§ **What you are asked to do**
The response should consist of the records, reproduced exactly.
■ ■ ■
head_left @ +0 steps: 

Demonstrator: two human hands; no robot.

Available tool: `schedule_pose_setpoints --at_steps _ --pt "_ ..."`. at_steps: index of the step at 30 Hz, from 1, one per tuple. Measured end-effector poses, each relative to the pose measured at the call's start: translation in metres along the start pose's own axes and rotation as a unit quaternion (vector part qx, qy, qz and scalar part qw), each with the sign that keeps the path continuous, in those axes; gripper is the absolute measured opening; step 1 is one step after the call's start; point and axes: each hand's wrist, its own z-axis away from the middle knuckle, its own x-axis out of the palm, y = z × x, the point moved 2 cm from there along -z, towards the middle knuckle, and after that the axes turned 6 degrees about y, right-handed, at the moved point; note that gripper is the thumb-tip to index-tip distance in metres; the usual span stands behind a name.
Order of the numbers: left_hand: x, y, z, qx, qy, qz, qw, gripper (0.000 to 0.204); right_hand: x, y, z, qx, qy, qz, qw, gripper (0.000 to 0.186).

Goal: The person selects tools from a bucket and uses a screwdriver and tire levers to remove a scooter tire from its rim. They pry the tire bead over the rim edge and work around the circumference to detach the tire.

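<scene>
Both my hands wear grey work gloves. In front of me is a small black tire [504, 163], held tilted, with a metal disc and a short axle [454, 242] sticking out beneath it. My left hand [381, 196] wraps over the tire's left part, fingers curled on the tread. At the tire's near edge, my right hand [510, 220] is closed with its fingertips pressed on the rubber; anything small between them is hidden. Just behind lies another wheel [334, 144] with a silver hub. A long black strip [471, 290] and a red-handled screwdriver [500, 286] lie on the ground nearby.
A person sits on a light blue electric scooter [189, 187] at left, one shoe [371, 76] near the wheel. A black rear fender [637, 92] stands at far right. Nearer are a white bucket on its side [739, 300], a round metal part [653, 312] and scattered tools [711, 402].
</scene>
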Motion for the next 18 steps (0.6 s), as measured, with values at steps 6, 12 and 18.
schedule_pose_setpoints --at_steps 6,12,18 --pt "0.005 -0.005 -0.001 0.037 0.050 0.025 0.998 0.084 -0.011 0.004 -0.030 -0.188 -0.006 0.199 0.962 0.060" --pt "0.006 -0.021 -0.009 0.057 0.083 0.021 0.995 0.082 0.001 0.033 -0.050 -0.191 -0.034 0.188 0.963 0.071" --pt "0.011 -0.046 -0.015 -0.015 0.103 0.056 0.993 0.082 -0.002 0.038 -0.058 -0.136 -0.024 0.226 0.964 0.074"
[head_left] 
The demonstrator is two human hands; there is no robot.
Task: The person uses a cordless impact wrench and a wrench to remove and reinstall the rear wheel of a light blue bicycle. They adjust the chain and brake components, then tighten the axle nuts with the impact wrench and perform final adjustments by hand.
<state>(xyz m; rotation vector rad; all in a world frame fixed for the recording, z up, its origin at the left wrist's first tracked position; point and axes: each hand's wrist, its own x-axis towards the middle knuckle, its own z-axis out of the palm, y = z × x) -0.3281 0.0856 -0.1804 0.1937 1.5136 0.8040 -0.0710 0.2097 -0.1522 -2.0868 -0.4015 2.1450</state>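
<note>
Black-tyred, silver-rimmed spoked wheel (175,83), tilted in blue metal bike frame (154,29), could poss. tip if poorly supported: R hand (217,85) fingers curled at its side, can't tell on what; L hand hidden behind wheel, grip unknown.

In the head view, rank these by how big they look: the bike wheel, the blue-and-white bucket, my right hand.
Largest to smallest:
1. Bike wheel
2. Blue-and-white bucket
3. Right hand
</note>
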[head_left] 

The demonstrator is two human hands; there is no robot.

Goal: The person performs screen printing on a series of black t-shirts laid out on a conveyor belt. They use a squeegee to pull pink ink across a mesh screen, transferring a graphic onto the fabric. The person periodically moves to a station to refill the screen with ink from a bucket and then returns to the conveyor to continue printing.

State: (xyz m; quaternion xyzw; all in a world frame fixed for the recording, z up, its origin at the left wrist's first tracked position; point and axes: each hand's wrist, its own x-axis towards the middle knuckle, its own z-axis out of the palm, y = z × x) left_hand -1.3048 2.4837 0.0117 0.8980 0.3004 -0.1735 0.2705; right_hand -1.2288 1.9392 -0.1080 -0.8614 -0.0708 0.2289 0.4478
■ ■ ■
§ **Written answer**
head_left @ +0 steps: 

Demonstrator: two human hands; no robot.

Available tool: `schedule_pose_setpoints --at_steps _ --pt "_ ..."`. at_steps: index of the step at 30 Hz, from 1, one per tuple. Measured end-effector poses, each relative to the pose measured at the call's start: translation in metres along the start pose's own axes and rotation as a unit quaternion (vector part qx, qy, qz and scalar part qw), each with the sign that keeps the path continuous, in those axes; gripper is the absolute measured opening; step 1 is one step after the call's start; point and axes: each hand's wrist, its own z-axis away from the middle knuckle, its own x-axis out of the palm, y = z × x, the point moved 2 cm from there along -z, towards the middle knuckle, and after that the axes turned 6 degrees about y, right-handed, at the moved point; note that gripper is the thumb-tip to index-tip distance in metres; the usual span stands behind a name.
Order of the numbers: left_hand: x, y, z, qx, qy, qz, qw, gripper (0.000 to 0.204); right_hand: x, y, z, qx, qy, qz, qw, gripper (0.000 to 0.186).

Goal: The person selects tools from a bucket and uses a screwdriver and tire levers to remove a scooter tire from its rim. They pry the tire bead over the rim edge and work around the circumference to detach the tire.

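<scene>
Both my hands wear grey work gloves. In front of me is a small black tire [504, 163], held tilted, with a metal disc and a short axle [454, 242] sticking out beneath it. My left hand [381, 196] wraps over the tire's left part, fingers curled on the tread. At the tire's near edge, my right hand [510, 220] is closed with its fingertips pressed on the rubber; anything small between them is hidden. Just behind lies another wheel [334, 144] with a silver hub. A long black strip [471, 290] and a red-handled screwdriver [500, 286] lie on the ground nearby.
A person sits on a light blue electric scooter [189, 187] at left, one shoe [371, 76] near the wheel. A black rear fender [637, 92] stands at far right. Nearer are a white bucket on its side [739, 300], a round metal part [653, 312] and scattered tools [711, 402].
</scene>
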Motion for the next 18 steps (0.6 s), as measured, with values at steps 6, 12 and 18.
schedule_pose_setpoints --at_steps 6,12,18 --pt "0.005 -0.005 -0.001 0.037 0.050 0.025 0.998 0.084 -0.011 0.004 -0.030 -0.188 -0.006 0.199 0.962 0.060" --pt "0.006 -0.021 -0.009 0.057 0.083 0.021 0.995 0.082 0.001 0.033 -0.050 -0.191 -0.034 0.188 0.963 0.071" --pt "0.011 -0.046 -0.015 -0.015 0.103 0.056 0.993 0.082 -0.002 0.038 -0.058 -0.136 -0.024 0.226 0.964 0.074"
[head_left] 
The demonstrator is two human hands; there is no robot.
Task: The person uses a cordless impact wrench and a wrench to remove and reinstall the rear wheel of a light blue bicycle. They adjust the chain and brake components, then tighten the axle nuts with the impact wrench and perform final adjustments by hand.
<state>(xyz m; rotation vector rad; all in a world frame fixed for the recording, z up, its origin at the left wrist's first tracked position; point and axes: each hand's wrist, its own x-axis towards the middle knuckle, its own z-axis out of the palm, y = z × x) -0.3281 0.0856 -0.1804 0.1937 1.5136 0.8040 -0.0710 0.2097 -0.1522 -2.0868 -0.4015 2.1450</state>
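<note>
Black-tyred, silver-rimmed spoked wheel (175,83), tilted in blue metal bike frame (154,29), could poss. tip if poorly supported: R hand (217,85) fingers curled at its side, can't tell on what; L hand hidden behind wheel, grip unknown.

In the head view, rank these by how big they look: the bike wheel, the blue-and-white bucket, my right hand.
Largest to smallest:
1. Bike wheel
2. Blue-and-white bucket
3. Right hand
</note>
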[head_left] 

The demonstrator is two human hands; there is no robot.

Goal: The person performs screen printing on a series of black t-shirts laid out on a conveyor belt. They use a squeegee to pull pink ink across a mesh screen, transferring a graphic onto the fabric. The person periodically moves to a station to refill the screen with ink from a bucket and then returns to the conveyor to continue printing.

State: (xyz m; quaternion xyzw; all in a world frame fixed for the recording, z up, its origin at the left wrist's first tracked position; point and axes: each hand's wrist, its own x-axis towards the middle knuckle, its own z-axis out of the palm, y = z × x) left_hand -1.3048 2.4837 0.0117 0.8980 0.3004 -0.1735 0.2705; right_hand -1.2288 1.9392 -0.1080 -0.8614 -0.0708 0.2289 0.4478

No part of the exercise is left unanswered.